Home >> Flowers
[plant directory]

SPRING FLOWERBULBS -- a blueprint of blooms to guide your fall bulb planting

For home gardeners in the Pacific Northwest, the "spring" flowerbulb season actually lasts for close to half a year. The act of planting bulbs for spring bloom is a statement of faith in new beginnings. It speaks of the human desire to continually expand and enhance the richness of life.

When buying bulbs in the fall, the trick is to make selections from a broad range of bloom times for flower color that reflects the wonderfully extended season afforded by our benign climate. Select and plant small batches of spring-flowering bulbs at a time, beginning with the first to bloom because they need to root early. All daffodils and Narcissi benefit from early rooting as well.

It helps to have in mind (or on paper) an overview of the spring bulb season. With that in mind, here is a sequential description of the spring parade of bulb blooms on our west coast.


The progression of blooms

The spring bulb season begins in JANUARY with the white nodding bells of snowdrops, buttercup yellow Eranthis (winter aconite), species or snow crocus and the miniature orchid-like speckled yellow Danford iris.

Crocus with early daffodils.
This bloom coincides with that of the perennial Christmas rose (Helleborus niger) and winter-blooming shrubs such as Chinese witch hazel, winter jasmine, Himalayan sweet box (Sarcococca humilis), Viburnum bodnantense 'Pink Dawn' and winter heathers.

Flowerbulb bloom time is not necessarily the same every year.

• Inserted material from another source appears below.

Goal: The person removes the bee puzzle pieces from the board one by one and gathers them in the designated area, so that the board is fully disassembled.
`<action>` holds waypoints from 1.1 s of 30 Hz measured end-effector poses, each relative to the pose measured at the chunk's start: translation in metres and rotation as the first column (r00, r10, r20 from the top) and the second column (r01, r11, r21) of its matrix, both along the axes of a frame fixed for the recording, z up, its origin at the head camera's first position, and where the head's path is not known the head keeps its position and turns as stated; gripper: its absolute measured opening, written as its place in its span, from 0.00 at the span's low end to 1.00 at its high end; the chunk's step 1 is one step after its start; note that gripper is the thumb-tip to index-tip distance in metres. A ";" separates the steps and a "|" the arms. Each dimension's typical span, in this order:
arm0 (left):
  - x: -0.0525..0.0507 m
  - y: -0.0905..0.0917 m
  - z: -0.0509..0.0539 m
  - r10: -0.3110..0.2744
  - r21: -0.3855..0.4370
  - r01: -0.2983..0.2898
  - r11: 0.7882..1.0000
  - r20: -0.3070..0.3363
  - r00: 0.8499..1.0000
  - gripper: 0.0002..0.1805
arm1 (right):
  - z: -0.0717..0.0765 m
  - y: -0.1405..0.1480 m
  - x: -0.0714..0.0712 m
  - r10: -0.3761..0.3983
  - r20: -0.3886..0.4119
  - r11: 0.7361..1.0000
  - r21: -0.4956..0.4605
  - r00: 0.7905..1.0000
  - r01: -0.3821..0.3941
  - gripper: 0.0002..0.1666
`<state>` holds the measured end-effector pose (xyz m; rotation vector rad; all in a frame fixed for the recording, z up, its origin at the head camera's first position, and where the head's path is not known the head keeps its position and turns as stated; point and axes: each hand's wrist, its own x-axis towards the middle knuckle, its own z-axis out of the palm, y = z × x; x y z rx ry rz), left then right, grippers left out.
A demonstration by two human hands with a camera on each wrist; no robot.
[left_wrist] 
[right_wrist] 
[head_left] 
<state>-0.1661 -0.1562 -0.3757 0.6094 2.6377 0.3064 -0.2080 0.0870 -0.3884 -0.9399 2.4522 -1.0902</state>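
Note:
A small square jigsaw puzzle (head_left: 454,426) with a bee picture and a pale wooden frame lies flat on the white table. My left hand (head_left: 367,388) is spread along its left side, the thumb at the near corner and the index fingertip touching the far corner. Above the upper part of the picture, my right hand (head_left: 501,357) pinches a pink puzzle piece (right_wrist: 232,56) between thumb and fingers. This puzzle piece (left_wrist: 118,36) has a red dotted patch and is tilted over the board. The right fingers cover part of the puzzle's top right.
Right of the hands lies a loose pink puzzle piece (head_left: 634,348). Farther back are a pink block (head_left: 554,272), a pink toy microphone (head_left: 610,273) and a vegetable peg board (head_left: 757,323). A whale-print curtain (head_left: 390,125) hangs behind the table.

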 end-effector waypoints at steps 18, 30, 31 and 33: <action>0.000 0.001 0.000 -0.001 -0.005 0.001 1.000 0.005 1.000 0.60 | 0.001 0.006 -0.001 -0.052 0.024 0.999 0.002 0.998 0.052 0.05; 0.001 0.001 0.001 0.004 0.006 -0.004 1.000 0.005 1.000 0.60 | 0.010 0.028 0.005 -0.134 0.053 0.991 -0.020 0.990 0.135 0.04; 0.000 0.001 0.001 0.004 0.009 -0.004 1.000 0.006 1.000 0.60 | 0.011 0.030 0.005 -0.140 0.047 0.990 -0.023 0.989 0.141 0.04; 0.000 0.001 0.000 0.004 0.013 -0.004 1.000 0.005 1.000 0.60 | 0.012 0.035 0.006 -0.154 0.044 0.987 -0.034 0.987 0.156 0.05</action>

A very cold, late year can delay bloom by a month or more. And bear in mind that newly planted bulbs will flower later than they will once established in the garden. Warm, sheltered gardens commonly experience earlier bloom times.

The first wave of flowerbulbs is closely followed in FEBRUARY by the blue to violet varieties of dwarf Iris reticulata, large-flowered Dutch crocus -- Giant Yellow and Vanguard are the earliest -- and the early-flowering forms of species tulip and Narcissus.

Lent Lily (Narcissus lobularis), an eight-inch miniature trumpet daffodil, Tulipa turkestanica and Tulipa pulchella violacea start flowering around the beginning of Lent in most years. Winter pansies and primroses will be blooming at this time.

As February drifts into MARCH, the cool weather will keep many of the earliest flowers in bloom as the delightful daisy-flowered Anemone blanda enters the picture. It's sold in blue, pink, white, and a color mixture.


Iris reticulata planted at the base of a tree.


Early-flowering tulip
with budding wallflowers.
The wide-open blossoms of waterlily (Kaufmanniana) tulips will open in the sunlight above ground-hugging foliage, and the major daffodil season will begin with more miniatures and the nostalgic, cheering hosts of trumpet daffodils -- superb companions for the glistening blooms of Fosteriana tulips, sometimes called Emperor tulips. Red Emperor is a classic in lipstick red.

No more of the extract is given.